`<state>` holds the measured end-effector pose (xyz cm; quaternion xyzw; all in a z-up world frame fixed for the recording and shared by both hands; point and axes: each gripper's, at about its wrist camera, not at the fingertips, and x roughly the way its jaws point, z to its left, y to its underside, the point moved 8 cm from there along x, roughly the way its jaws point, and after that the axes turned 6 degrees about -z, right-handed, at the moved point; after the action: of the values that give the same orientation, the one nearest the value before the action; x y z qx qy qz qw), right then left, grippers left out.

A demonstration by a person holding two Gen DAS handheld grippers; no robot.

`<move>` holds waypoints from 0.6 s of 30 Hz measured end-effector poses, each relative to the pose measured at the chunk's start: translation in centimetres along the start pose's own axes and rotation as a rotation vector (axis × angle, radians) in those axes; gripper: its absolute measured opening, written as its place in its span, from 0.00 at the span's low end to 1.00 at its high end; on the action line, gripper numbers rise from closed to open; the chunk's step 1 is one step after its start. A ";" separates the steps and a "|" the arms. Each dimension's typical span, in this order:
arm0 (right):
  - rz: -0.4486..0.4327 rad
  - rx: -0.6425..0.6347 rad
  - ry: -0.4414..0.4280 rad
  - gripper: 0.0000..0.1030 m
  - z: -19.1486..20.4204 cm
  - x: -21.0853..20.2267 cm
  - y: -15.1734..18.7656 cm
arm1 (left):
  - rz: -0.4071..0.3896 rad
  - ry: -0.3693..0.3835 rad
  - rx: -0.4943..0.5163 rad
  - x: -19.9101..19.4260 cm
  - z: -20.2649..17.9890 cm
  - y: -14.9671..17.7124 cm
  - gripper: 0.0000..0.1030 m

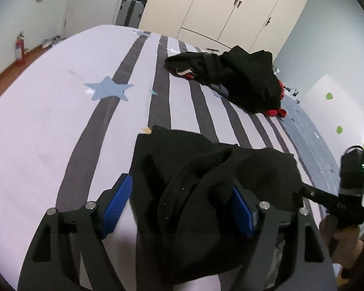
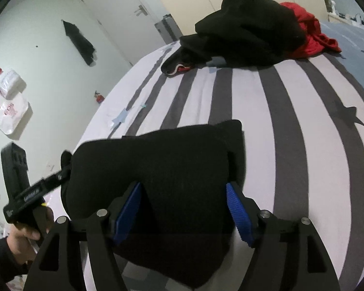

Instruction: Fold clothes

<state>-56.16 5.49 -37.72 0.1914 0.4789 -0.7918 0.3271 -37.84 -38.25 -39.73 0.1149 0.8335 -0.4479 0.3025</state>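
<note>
Bed: striped sheet [image 1: 60, 126], white with grey bands and pale blue stars, fills both views.
Black garment: a bundled black garment [image 1: 206, 169] lies on the near part of the bed, bunched and partly folded over itself; the right wrist view shows it as a rounded dark mass [image 2: 157, 165].
Left gripper: left gripper [image 1: 179, 208] points down at the garment's near edge; jaws stand wide apart. Cloth rises between the blue pads [image 1: 117, 206] and lies against the right-hand one, while the left-hand pad is bare over the sheet. No clamp on the fabric is seen.
Right gripper: right gripper [image 2: 184, 213] straddles the garment's near side, jaws well spread. Cloth sits between the blue pads [image 2: 237, 213]; whether they press it cannot be told, a gap seems to show on the right.
Hands: the person's hand [image 2: 24, 237] grips the left tool's handle at the left edge of the right wrist view.
Clothes pile: a heap of black and red clothes [image 1: 242, 77] lies on the far right of the bed, well apart from the garment.
Room: cream wardrobe [image 1: 225, 9] at the far wall; red fire extinguisher [image 1: 19, 51] on the floor, far left.
</note>
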 end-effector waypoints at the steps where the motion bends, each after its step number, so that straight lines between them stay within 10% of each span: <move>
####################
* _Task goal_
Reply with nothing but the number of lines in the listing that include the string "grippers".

* _Completed task_
2